Collected material START
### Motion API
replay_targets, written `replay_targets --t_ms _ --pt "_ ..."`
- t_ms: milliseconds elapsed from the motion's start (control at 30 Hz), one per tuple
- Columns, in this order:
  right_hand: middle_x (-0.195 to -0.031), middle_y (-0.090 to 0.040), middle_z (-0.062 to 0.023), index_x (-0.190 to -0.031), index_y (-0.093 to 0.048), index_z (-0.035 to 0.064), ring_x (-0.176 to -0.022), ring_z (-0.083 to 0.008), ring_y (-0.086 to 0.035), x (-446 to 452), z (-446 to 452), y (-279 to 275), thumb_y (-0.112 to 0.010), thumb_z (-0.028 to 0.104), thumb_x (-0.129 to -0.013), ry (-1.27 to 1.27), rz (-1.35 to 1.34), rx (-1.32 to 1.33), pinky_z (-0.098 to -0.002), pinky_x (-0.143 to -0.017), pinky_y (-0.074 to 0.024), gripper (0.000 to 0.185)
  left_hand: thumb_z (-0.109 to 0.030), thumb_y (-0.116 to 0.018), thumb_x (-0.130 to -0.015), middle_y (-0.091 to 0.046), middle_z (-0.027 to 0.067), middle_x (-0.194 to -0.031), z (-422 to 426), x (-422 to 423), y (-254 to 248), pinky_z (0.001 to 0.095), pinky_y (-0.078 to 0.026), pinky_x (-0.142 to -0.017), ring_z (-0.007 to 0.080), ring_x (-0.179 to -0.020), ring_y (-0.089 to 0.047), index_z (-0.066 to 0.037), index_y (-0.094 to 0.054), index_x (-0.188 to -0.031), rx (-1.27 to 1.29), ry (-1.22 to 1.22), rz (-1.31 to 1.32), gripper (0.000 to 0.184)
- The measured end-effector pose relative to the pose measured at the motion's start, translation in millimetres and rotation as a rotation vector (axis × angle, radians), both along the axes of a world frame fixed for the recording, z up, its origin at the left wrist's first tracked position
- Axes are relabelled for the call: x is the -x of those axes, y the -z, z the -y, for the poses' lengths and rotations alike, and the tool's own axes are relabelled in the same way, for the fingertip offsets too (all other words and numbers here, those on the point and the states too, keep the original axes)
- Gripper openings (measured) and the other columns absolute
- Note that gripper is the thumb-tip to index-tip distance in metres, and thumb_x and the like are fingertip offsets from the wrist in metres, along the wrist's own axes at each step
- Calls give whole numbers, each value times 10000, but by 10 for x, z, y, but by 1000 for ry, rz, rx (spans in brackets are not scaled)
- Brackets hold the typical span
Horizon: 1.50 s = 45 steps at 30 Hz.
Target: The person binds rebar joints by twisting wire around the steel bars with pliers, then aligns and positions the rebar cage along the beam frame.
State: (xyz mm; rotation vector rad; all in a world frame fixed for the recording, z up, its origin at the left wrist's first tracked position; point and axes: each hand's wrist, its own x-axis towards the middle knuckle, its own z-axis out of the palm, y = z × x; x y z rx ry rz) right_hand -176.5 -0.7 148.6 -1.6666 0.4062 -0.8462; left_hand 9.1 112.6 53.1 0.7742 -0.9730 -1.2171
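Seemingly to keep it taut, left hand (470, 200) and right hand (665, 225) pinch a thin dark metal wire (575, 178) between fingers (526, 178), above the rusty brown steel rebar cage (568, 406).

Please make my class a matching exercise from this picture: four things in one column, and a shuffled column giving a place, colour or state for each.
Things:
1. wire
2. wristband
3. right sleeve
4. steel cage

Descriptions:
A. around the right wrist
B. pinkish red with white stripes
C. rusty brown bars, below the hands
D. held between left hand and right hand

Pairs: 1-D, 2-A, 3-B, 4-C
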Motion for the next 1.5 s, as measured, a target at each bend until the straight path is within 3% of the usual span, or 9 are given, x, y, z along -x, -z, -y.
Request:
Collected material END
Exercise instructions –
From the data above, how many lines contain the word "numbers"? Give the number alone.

Your response –
2